**PROBLEM TO WORK ON:**
A verbatim reproduction of the lines below, from the line containing "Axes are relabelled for" through the line containing "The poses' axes", both ends included, is the whole required output.

:: SOURCE DATA

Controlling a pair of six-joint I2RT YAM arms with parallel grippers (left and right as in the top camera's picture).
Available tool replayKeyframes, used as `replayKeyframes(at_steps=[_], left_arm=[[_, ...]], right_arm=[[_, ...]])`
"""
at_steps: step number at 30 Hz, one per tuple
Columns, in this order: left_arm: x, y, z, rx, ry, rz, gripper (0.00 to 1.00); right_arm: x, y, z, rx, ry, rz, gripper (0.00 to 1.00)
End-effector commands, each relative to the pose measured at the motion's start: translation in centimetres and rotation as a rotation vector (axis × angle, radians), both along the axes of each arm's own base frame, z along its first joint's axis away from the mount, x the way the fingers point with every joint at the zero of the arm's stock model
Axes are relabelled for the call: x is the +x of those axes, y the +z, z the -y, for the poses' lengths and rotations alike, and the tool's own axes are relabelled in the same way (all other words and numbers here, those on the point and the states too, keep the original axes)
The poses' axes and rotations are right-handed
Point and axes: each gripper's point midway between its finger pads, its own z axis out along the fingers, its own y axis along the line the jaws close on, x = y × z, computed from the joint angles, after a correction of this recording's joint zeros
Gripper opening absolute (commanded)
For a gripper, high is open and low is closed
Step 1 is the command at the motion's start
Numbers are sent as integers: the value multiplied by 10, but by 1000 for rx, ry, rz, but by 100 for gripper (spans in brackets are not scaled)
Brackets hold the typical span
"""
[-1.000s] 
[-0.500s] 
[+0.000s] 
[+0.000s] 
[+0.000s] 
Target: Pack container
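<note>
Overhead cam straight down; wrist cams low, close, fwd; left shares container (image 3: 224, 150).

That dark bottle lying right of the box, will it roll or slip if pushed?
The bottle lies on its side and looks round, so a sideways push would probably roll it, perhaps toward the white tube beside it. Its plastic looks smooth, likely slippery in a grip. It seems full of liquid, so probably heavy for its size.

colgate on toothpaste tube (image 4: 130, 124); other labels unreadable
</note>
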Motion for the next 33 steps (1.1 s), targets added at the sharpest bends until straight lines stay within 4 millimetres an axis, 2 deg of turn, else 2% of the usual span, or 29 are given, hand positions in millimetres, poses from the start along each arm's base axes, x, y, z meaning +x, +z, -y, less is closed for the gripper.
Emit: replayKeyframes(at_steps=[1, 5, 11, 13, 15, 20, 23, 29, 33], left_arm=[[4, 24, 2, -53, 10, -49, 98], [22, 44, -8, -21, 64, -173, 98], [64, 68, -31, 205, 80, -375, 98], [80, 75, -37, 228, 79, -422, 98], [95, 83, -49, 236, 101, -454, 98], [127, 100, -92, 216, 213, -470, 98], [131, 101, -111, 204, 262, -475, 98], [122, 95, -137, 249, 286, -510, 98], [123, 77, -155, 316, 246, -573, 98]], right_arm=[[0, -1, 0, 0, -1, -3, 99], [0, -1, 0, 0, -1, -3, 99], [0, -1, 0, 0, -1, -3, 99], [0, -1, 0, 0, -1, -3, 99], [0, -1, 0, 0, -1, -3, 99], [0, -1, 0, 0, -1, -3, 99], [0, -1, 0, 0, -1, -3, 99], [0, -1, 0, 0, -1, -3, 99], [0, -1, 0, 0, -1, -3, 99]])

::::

**WRITTEN RESPONSE:**
Axes are relabelled for the call: x is the +x of those axes, y the +z, z the -y, for the poses' lengths and rotations alike, and the tool's own axes are relabelled in the same way (all other words and numbers here, those on the point and the states too, keep the original axes)
The poses' axes and rotations are right-handed

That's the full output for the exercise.